## Problem to work on
The line containing "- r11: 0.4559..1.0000" and all lines following it in the listing below are to be reproduced exactly, with no other lines.

## Data below
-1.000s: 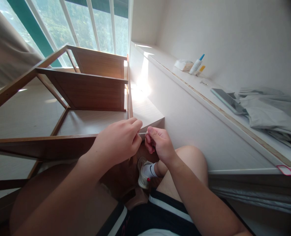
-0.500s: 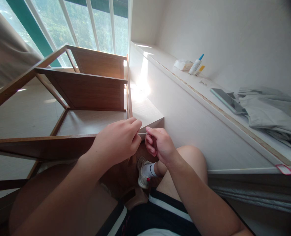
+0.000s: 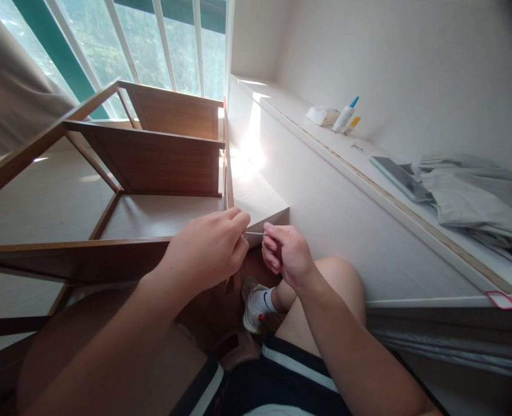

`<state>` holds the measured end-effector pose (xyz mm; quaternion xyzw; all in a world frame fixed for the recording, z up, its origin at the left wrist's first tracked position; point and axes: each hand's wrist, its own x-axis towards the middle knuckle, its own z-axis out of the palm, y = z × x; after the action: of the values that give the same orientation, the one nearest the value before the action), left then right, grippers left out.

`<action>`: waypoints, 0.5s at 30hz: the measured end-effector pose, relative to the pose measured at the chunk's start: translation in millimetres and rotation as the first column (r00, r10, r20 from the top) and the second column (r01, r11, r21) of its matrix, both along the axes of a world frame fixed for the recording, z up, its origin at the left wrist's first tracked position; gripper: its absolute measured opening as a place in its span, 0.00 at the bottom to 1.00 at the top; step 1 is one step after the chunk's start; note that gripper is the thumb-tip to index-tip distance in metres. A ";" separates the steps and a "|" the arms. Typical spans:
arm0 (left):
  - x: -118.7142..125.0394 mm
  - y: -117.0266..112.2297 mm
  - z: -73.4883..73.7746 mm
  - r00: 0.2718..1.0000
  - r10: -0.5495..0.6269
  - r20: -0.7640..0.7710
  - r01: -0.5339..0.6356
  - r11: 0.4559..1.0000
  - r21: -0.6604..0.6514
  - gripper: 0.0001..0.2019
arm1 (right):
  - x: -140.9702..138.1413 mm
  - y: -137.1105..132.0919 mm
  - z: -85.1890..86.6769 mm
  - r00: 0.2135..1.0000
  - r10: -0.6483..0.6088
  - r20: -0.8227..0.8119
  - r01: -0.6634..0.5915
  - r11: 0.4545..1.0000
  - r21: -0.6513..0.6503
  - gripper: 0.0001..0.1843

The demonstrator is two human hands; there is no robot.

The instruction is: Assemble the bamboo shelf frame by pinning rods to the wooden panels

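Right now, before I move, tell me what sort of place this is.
Probably a room in a home or dormitory, though nothing settles which: a barred window, a curtain beside it, and folded grey fabric on a pale ledge.

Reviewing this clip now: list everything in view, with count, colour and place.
thin rod: 1, pale grey, between the hands
wooden frame: 1, brown, centre to left edge
window: 1, pale-barred, top left
curtain: 1, grey-brown, upper left
ledge: 1, white, right
packet: 1, white, on ledge
tube: 1, white with blue tip, beside packet
yellow-topped item: 1, beside tube
metal piece: 1, silvery, on ledge
phone-like device: 1, dark, beside cloth
folded cloth: 1 pile, grey, on ledge
tag: 1, pink-rimmed, ledge's near end
shoe: 1, off-white, lower centre
sock: 1, white, above shoe
shorts: black, white-striped, bottom
left hand: 1, bare, centre
right hand: 1, bare, fingers on rod
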<state>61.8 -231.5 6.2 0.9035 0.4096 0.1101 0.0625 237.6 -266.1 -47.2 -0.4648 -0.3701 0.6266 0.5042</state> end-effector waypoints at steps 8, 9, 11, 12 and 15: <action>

## Output
  - r11: 0.4559..1.0000
  - r21: -0.6604..0.6514
  - gripper: 0.0001..0.2019
arm1 (right):
  - x: -140.9702..138.1413 mm
  - y: -137.1105..132.0919 mm
  - z: -85.1890..86.6769 mm
  - r00: 0.2135..1.0000
  - r10: -0.6483..0.6088
  - r20: -0.8227..0.8119
  - r01: -0.6634..0.5915
  - r11: 0.4545..1.0000
  - r21: -0.6513..0.6503
  - gripper: 0.0001..0.1843

The demonstrator is two human hands; there is no robot.

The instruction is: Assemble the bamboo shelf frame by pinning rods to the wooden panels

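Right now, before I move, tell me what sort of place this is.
Probably a room in a home or dormitory, though nothing settles which: a barred window, a curtain beside it, and folded grey fabric on a pale ledge.

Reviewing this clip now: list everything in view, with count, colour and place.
thin rod: 1, pale grey, between the hands
wooden frame: 1, brown, centre to left edge
window: 1, pale-barred, top left
curtain: 1, grey-brown, upper left
ledge: 1, white, right
packet: 1, white, on ledge
tube: 1, white with blue tip, beside packet
yellow-topped item: 1, beside tube
metal piece: 1, silvery, on ledge
phone-like device: 1, dark, beside cloth
folded cloth: 1 pile, grey, on ledge
tag: 1, pink-rimmed, ledge's near end
shoe: 1, off-white, lower centre
sock: 1, white, above shoe
shorts: black, white-striped, bottom
left hand: 1, bare, centre
right hand: 1, bare, fingers on rod
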<state>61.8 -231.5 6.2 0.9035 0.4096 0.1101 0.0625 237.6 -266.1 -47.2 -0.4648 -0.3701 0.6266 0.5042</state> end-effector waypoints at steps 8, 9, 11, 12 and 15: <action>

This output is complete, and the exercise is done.